Week 12 Discussion Notes

CS61C Spring 1999

Section 23 TA: Gek Siong Low (cs61c-tb)

Week 12 Discussion notes

Computer Arithmetic

There isn't much to cover for the datapath, and anyway we'll see it again when we get to pipelining, so for now I'll cover the computer arithmetic stuff.

Hardware Building Blocks and ALU

In the textbook and lecture notes we see some pretty complicated-looking diagrams. The way to approach them is to remember that we are building a ALU that performs several operations, and each new operation is added on block by block, so don't try to understand the last diagram all at once.

The most important component is the multiplexor which selects which operation to perform. As we add more operations to the ALU, our multiplexor gets larger. Initially we start with only the AND and OR operations. The diagram for that is fairly straightforward.

The full adder

The next component we add is the full adder. The full adder takes in 3 inputs: the 2 operands, and the carry in from the previous add, and has 2 outputs: the results and a carry out. First thing we do is to draw the truth table for the full adder. I'll just reproduce it here:

Full Adder

A   B   Carry In  |  Carry Out   Sum
------------------+------------------
0   0      0      |      0        0
0   0      1      |      0        1
0   1      0      |      0        1
0   1      1      |      1 <-     0
1   0      0      |      0        1
1   0      1      |      1 <-     0
1   1      0      |      1 <-     0
1   1      1      |      1 <-     1

To derive the circuit diagram for this operation, we first look at the rows for which there the result is 1. So for the carry out part of the operation, we have the 4 rows indicated above. Using the sum-of-products method described in Appendix B, we get the following Boolean equation:

CarryOut = (B.CarryIn) + (A.CarryIn) + (A.B) + (A.B.CarryIn)

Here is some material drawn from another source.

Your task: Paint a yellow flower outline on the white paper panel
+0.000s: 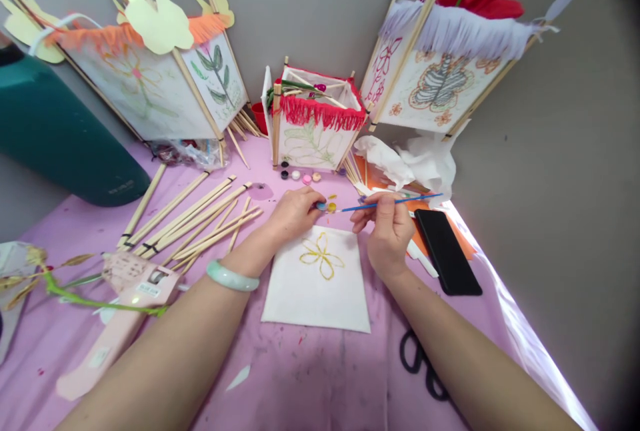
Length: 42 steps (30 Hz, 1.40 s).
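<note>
A thin blue paintbrush (419,198) is pinched in my right hand (387,231), its tip pointing left beside a small pot of yellow paint (332,207). My left hand (299,214) rests above the top edge of a white cloth square (315,297), fingers closed at a little pot of blue paint (321,206). On the cloth is a flower outline (323,256) painted in yellow. A pale green bangle (233,277) circles my left wrist.
Wooden sticks (200,217) and a pink glue gun (120,324) lie left, near a teal bottle (65,131). Decorated lanterns (320,141) stand behind, with several paint pots (306,179) in front. Right are a black phone (447,251), crumpled tissue (425,161) and scissors (417,357).
</note>
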Tool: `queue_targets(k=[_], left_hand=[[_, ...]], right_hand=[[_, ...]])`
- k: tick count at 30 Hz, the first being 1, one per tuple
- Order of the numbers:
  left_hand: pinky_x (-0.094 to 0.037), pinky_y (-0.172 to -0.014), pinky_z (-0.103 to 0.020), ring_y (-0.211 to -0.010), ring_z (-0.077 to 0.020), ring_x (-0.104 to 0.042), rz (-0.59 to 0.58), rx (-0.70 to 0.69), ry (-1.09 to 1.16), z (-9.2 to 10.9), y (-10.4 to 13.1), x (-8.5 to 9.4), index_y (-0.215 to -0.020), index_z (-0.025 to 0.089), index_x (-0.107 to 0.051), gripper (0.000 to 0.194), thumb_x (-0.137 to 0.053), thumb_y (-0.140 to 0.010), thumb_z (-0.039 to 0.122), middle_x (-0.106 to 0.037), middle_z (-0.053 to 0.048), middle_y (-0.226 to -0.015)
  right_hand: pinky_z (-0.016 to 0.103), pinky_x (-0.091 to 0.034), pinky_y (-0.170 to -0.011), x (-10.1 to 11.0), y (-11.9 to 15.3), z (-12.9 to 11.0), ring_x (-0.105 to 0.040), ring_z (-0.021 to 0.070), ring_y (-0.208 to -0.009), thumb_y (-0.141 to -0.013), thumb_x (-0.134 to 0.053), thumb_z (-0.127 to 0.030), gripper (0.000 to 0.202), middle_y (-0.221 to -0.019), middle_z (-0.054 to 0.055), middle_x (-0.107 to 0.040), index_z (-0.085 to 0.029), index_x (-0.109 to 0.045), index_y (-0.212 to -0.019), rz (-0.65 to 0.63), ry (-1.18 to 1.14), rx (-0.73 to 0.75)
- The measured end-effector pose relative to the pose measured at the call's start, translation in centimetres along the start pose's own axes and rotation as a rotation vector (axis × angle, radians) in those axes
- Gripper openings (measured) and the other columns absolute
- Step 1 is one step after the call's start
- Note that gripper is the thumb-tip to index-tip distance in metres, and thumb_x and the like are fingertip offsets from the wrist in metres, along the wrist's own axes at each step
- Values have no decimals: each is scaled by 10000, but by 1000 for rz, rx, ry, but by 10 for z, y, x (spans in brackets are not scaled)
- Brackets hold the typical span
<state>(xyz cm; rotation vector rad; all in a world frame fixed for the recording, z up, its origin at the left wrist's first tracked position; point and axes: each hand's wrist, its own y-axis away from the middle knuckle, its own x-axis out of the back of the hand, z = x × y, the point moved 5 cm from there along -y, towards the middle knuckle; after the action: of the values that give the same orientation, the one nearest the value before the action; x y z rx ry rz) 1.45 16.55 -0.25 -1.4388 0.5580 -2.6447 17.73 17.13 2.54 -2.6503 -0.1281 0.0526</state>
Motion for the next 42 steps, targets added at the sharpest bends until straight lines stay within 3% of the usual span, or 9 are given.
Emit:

Either by observation or by manipulation and using the laws of Boolean algebra, we have:

CarryOut
= (B.CarryIn).(1 + A) + (A.CarryIn) + (A.B) (grouping common factors)
= (B.CarryIn) + (A.CarryIn) + (A.B) (because 1+A=1 and 1.x=x)

From this we get the diagram in the lecture notes, which consists of 3 AND gates and a 3-input OR gate (or 2 OR gates if you prefer). You have to do the other half of the circuit (Sum) for your homework.

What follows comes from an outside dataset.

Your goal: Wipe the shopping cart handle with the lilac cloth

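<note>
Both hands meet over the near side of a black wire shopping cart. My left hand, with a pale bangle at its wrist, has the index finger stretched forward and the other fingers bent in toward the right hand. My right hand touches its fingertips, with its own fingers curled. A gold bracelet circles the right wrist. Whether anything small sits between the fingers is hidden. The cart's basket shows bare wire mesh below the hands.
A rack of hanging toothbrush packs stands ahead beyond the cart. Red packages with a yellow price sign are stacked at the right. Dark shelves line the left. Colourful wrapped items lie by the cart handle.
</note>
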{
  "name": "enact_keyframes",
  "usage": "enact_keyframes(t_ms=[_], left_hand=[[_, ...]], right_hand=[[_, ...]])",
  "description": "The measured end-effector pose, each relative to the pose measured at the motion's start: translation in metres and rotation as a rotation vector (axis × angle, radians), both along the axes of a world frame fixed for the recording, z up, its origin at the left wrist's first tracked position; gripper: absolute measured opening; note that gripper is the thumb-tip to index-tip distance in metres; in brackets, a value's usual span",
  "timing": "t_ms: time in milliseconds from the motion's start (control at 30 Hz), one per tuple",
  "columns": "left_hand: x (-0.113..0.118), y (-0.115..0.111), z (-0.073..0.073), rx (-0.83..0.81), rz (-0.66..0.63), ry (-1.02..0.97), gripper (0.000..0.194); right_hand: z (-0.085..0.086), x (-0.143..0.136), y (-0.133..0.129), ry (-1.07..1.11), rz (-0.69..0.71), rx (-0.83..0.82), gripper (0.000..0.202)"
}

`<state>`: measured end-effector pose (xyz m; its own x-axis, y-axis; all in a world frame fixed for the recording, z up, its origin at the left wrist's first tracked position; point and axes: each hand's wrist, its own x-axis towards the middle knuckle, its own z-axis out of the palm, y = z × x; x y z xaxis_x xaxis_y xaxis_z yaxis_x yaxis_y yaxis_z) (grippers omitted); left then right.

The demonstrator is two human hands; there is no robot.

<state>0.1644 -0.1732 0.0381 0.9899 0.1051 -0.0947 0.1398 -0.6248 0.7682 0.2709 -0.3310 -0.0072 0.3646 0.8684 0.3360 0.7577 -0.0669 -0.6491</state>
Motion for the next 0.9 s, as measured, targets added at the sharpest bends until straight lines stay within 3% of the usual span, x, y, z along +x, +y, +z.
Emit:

To get a 32-bit adder, we simply string 32 full adders together, connecting each carry out to the next carry in. The first carry in is zero.

Subtraction

We have to modify the circuit a little to provide support for subtraction, but we don't have to do much because we are using two's complement representation (recall that's one of the advantages of using two's complement). We simply need to convert the second operand to its two's complement equivalent and proceed to add them together. Only two more components are needed: a NOT gate for each second input (b) to flip the bits and a multiplexor (called BInvert in the textbook) to select whether to flip or not. For the add 1 we just set the initial carry in to 1 (because we need to add one to get the two's complement), so we'll just connect the BInvert line directly to the first CarryIn. Easy!

Other operations: slt, bne

The textbook mentions two more operations. For slt, the idea is that to know if a<b we first perform (a-b) and look at the MSB (most significant bit) in the subtraction result which is the sign bit. Since the result of an slt operation is that MSB, we add a new Less input and feed the bit back to the first Less input at bit 0. All the other Less inputs are zero.

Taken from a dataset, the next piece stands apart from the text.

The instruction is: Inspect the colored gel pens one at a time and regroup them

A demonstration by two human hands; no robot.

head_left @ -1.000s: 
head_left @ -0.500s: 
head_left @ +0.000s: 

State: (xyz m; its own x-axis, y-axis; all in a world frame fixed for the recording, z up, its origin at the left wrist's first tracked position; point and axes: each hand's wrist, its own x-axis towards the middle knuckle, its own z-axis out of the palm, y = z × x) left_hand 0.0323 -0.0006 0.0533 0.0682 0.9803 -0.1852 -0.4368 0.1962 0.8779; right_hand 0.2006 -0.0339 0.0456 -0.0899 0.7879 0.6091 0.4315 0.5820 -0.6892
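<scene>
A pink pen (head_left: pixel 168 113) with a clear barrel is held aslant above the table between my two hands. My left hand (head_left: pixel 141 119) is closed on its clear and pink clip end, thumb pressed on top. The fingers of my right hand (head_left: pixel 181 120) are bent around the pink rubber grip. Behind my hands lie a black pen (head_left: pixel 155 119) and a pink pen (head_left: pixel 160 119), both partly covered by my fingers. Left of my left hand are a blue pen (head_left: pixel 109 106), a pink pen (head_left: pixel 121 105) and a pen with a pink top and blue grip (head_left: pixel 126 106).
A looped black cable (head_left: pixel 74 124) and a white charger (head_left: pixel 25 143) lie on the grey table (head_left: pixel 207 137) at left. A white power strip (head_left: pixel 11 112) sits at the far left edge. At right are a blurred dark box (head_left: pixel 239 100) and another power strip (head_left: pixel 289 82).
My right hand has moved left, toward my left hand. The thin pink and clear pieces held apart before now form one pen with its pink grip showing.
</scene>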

For bne, we just want to know if the subtraction result is zero, and the output is 1 if the subtraction turns out to be 0. To do that we simply OR all the bits of the subtraction result together and then NOT it. If you read up on De Morgan's Law this is the same as ANDing all the bits together. So if all the bits are 0, the output will be 1.

Since the professor didn't cover fast carry, I guess it's not that important. The problem with the method described above is that you have to wait for the carry bit to propagate up the chain, which is slow. Fast carry is an attempt to speed up calculations by doing parts of the operation in parallel and knowing the carry in value there in advance without waiting for the carry bit to propagate there.

Multiplication and Division

What's all that version 1,2,3 stuff? We didn't really talk about the 2nd and 3rd versions in detail, but since they are in the lecture notes, I'll try to explain the concepts behind them. Basically, the three versions develop in this sequence:

Version 1: Our good old pencil and paper technique, shouldn't be hard to understand
Version 2: Noticing that we don't really need a 64-bit ALU to multiply/divide 32-bit numbers, so we do things differently. Hard to understand.
Version 3: Noticing that we can share space because as one value gets shorter in length, another increases in length. Easier than Version 2.

Multiplcation

Version 1

Multiplying two numbers is easy, it's a series of shift and adds. I'll reproduce the example in the lecture notes here:

Multiplicand          1000   (m bits)
Multiplier          x 1001   (n bits)
                   -------
                      1000
                     0000
                    0000
                   1000
                 ---------
Product           01001000   (m+n bits)


Algorithm:
1. If rightmost bit of multiplier==1
          Add multiplicand to Product register
2. Shift multiplicand left by 1 bit.
3. Shift multiplier right by 1 bit.
4. Do this 32 times because the multiplier is 32-bits wide. (must shift everything out)

Because of step 1, our product, multiplicand and ALU have to be 64-bits wide.

Version 2

Now here's the hard-to-understand part: we don't need a 64-bit ALU at all. The obvious observation is that the multiplicand is only 32 bits wide but we are using 64 bits for it. The algorithm is not as obvious, why are we shifting the product to the right?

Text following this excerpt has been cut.